Claregate is a suburb of Wolverhampton, West Midlands, England.  It is north west of Wolverhampton city centre, within the Tettenhall Regis ward.

History
As a distinct residential area, Claregate has only existed since the pre and post war housing estate was built between the Codsall and Aldersley roads. It is bounded on the north east side by the rail line from Wolverhampton to Shrewsbury, on the south east side by the Staffordshire and Worcestershire Canal and on the west side by the ridge that rises up to Tettenhall village. The origins of the name are unknown, though a 13th-century source names a place called 'Clare' in the area.

Today
Claregate is a thriving suburb situated between Tettenhall, Pendeford and Aldersley. The area is majority housing, with shopping areas, pubs and a school. The area also forms part of the route of the Wolverhampton Marathon.

Amenities
The focal point of the area is the traffic island between Codsall Road, Pendeford Avenue, Blackburn Avenue and Knights Avenue. Here, a cluster of businesses are located including an Esso Filling Station (formerly BP, Murco and Jet before that) – and originally named Claregate Garage, Evergreen Hairdressers, Esha's Boutique, Greedy Pig sandwich shop and Cut 'N' Dry barbers.

There are also shopping parades at the junction of Green Lane and Blakeley Avenue with a Premier convenience store, the Sunrise Chinese take-away and a children's nursery amongst other businesses, and Tettenhall Hardware, a Co-operative Food store, the Roma Wines off-licence and two fish and chip take-aways are situated on Pendeford Avenue at its junction with Green Lane.

Education
Claregate has one school, Claregate Primary School, situated on Chester Avenue.

Claregate Playing Fields
Claregate has a large playing field that is used for cricket and football, as well as hosting tennis courts and a children's playground. In June 2013, the park was saved for future generations when it was unveiled as one of six Wolverhampton parks to be designated a Queen Elizabeth II Field.

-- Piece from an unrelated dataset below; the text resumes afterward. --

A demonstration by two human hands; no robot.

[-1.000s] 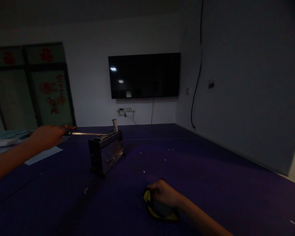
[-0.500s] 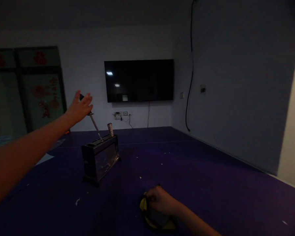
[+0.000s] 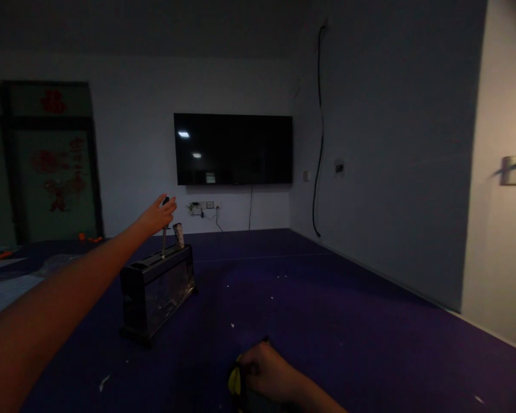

Adjacent to the playing fields is Claregate Pavilion. It provides changing room facilities to clubs which use the playing fields. It is also home to Sugar n Spice, an activity group for girls aged over nine years. Sugar n Spice was founded in 1975.

Public houses
Claregate has two long established pubs, the first formerly called 'The Fieldhouse', but now sharing the area's name, 'The Claregate', on Codsall Road. The other is The Pilot, situated on Green Lane. In 2012, Marston's Brewery announced plans to construct a mini Tesco supermarket on land that currently forms part of The Claregate pub's car park. The scheme faced opposition from a local campaign group called Residents Against Marston's Proposals (RAMP), but was approved in November 2012 on the condition that the store close at 10pm (although currently (2018) opens 7am to 11pm), and a pedestrian crossing be installed on Codsall Road.

Micropub
The first micropub in the West Midlands resides in the centre of Claregate alongside the traffic island at Pendeford Avenue. Approval was granted by city planning chiefs in June 2013. The pub, ran by Essington based Morton Brewery, is called 'Hail to the Ale' and serves only ale, cider and fruit wines. It received its premises licence in August 2013 despite some opposition from local residents, opening its doors on 5 September 2013, and proved immediately popular with drinkers. It has since won several CAMRA accolades including City Pub of the Year [2015-2018], County Pub of the Year [2015 & 2017], Region Pub of the Year [2015] and Wolverhampton Cider Pub of the Year [2018]. The building was previously an antique furniture shop called 'Anything Goes', but is best known locally as the Claregate Post Office.